Honestly this doesn't look any better than what we were doing back in 2016-2017. I'm not sure what's novel here.
This is the only video I could find, but we were doing monocular reconstruction from a limited number of RGB (not depth) images AND doing voxel segmentation on the processing side. https://www.youtube.com/watch?v=nqy44VSWh3g
Even as far back as 2010 people were doing reasonable monocular reconstruction including software like meshroom etc...the whole of TU Munich also under Matthias Niessner has been doing this for a while.
This is a paper about a new way of storing/merging 3D data.
The actual 3D reconstruction is so-so, I agree.
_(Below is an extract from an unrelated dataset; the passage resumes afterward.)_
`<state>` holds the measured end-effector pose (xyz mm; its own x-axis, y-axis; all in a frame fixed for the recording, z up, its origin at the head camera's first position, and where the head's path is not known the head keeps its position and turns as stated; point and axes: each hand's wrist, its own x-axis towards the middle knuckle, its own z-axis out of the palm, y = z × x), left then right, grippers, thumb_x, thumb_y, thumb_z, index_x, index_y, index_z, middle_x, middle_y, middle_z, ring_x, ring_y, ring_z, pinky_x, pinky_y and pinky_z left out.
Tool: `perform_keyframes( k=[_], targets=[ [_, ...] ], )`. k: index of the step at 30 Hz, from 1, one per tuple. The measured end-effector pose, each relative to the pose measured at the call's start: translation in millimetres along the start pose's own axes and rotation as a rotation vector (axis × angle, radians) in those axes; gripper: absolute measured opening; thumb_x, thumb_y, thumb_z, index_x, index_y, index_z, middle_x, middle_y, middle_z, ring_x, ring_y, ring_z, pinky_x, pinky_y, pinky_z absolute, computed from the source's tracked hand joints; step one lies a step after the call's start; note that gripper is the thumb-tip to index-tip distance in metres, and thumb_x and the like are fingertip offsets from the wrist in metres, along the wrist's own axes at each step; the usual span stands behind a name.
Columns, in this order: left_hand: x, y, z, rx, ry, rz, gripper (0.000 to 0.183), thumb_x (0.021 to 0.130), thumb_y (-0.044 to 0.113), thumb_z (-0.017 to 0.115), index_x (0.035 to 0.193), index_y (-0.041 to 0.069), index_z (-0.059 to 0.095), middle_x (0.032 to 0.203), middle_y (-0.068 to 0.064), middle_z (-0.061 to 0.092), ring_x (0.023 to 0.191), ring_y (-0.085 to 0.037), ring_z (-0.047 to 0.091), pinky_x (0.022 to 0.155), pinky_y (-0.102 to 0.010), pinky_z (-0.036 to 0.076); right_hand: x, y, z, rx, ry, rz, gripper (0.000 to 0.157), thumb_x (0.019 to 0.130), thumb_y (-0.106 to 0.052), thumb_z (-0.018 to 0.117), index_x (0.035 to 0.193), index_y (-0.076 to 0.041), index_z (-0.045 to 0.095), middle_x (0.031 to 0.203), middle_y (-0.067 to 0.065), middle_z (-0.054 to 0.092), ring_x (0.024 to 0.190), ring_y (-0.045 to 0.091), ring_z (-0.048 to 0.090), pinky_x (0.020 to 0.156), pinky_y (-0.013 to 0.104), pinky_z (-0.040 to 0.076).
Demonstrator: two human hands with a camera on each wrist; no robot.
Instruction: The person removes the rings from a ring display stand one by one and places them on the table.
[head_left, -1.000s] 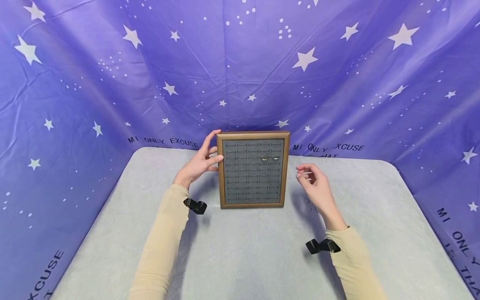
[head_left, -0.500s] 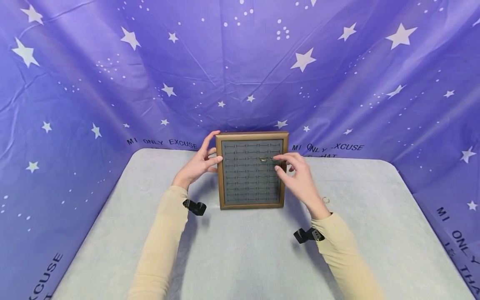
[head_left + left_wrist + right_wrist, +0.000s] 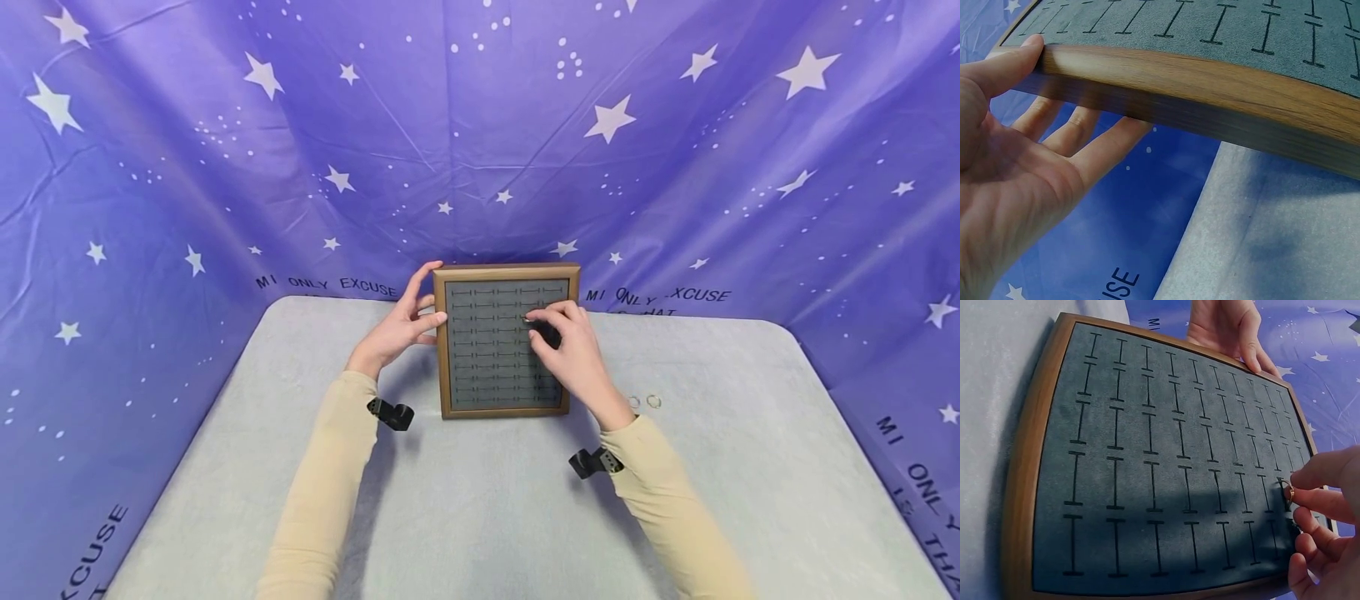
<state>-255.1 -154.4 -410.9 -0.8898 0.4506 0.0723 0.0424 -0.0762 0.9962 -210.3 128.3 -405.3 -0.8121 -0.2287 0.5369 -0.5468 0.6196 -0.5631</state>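
Note:
A ring display board (image 3: 506, 358) with a wooden frame and a dark grey slotted pad stands upright, leaning slightly back, on the table. My left hand (image 3: 393, 329) holds its upper left side, thumb on the front of the frame and fingers spread along the side and behind, as the left wrist view (image 3: 1029, 156) also shows. At the third row of slots, my right hand (image 3: 573, 346) pinches a gold-coloured ring (image 3: 1291, 495) between thumb and forefinger, against the pad. The slot to the right of that ring is hidden behind the right hand.
Two loose rings, one silvery (image 3: 634, 402) and one gold-coloured (image 3: 654, 402), lie on the grey table (image 3: 480, 500) right of the board, beside my right wrist. A purple star-printed curtain (image 3: 480, 125) surrounds the table at the back and sides.
My right hand has moved left from beside the board onto its face, past the rightmost ring to the one left of it. The left hand stays on the frame.

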Motion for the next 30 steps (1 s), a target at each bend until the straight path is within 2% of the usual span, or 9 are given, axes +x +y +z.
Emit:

And they kinda cheat by using ARKit (which uses LIDAR internally) to get good camera poses even if there is little texture.
So the novel part here is that they can immediately merge all the images into a coherent representation of the 3D space, as opposed to first doing bundle adjustment, then doing pairwise depth matching, then doing streak-based depth matching, and then merging the resulting point clouds.
Also, they can use learned 3D shape priors to improve their results. Basically that means "if there is no visible gap, assume the surface is flat". But AFAIK, that's not new.
EDIT: My main criticism of this paper after looking at the source code a bit would be that due to the TSDF, which is like a 3D voxel grid, they need insane amounts of GPU memory, or else the scenes either need to be very small or low resolution. That is most likely also the reason why they reconstruction looks so cartoon-like and is smooth on all corners: They lack the memory to store more high-frequency details.
EDIT2: Mainly, it looks like they managed to reduce the GPU memory consumption of Atlas [1] which is why they can reconstruct larger areas and/or higher resolution. But it's still far less detail than Colmap [2].
> TSDF memory isn’t an issue since Niessner et al. (2013).
I would strongly disagree. This paper uses TSDF and runs into memory issues. And ATLAS is using TSDF and running into memory issues. So for practical applications, TSDF is still too memory hungry.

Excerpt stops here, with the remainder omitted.